▶ _TASK TO CARRY OUT_:
Return all the data exactly, keeping the pictures out.
● ● ● ● ●
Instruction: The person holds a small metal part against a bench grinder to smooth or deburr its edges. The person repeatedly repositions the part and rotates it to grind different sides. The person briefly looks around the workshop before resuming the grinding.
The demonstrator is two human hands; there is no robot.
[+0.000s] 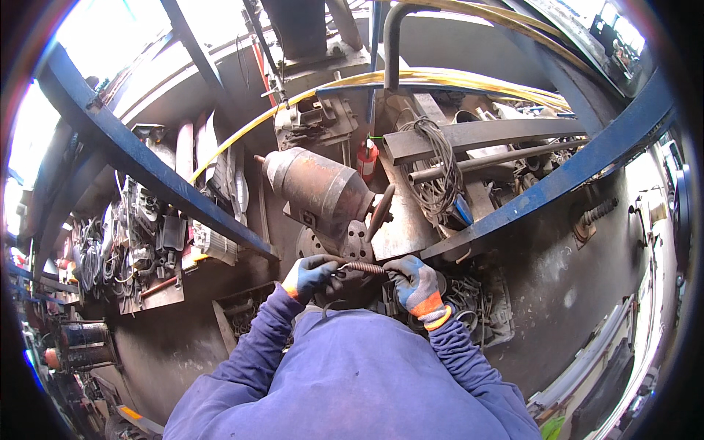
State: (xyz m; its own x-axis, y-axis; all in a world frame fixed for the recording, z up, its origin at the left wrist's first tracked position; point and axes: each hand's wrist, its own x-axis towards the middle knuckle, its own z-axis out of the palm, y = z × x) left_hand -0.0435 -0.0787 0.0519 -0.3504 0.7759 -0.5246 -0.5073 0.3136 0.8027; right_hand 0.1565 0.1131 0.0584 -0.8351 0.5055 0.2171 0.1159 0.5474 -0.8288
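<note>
A brown coil spring (364, 268) stretches level between my two gloved hands in front of my chest. My left hand (315, 276), in a blue and grey glove with orange at the wrist, is closed on the spring's left end, where a wire hook shows. My right hand (413, 284), gloved alike, pinches its right end. Just beyond the hands stands a worn bench grinder (315, 183) on a pedestal with a round, holed plate (355, 238). The grinder's wheel (380, 213) is on its right side, close above the spring.
Blue beams (158, 169) slant in from both sides. Metal parts and cables crowd a shelf (158, 293) at left. A coiled cable (438, 172) hangs over a steel channel (484, 138) at right. A red bottle (367, 158) stands behind the grinder. A parts tray (501, 308) lies near my right forearm.
</note>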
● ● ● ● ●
▶ _TASK RESULT_:
Instruction: The person holds a small metal part against a bench grinder to smooth or deburr its edges. The person repeatedly repositions the part and rotates it to grind different sides. The person briefly looks around the workshop before resuming the grinding.
The demonstrator is two human hands; there is no robot.
[+0.000s] 
State: (xyz m; its own x-axis, y-axis; all in a world frame fixed for the recording, z up, its origin at the left wrist's first tracked position; point and axes: each hand's wrist, its own x-axis towards the middle knuckle, its own z-axis out of the palm, y = z × x) left_hand -0.0435 -0.0787 0.0519 -0.3504 0.7759 -0.5246 -0.5073 0.3136 0.8027; right_hand 0.1565 0.1131 0.0584 -0.8351 0.5055 0.2171 0.1159 0.5474 -0.8288
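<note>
A brown coil spring (364, 268) stretches level between my two gloved hands in front of my chest. My left hand (315, 276), in a blue and grey glove with orange at the wrist, is closed on the spring's left end, where a wire hook shows. My right hand (413, 284), gloved alike, pinches its right end. Just beyond the hands stands a worn bench grinder (315, 183) on a pedestal with a round, holed plate (355, 238). The grinder's wheel (380, 213) is on its right side, close above the spring.
Blue beams (158, 169) slant in from both sides. Metal parts and cables crowd a shelf (158, 293) at left. A coiled cable (438, 172) hangs over a steel channel (484, 138) at right. A red bottle (367, 158) stands behind the grinder. A parts tray (501, 308) lies near my right forearm.
</note>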

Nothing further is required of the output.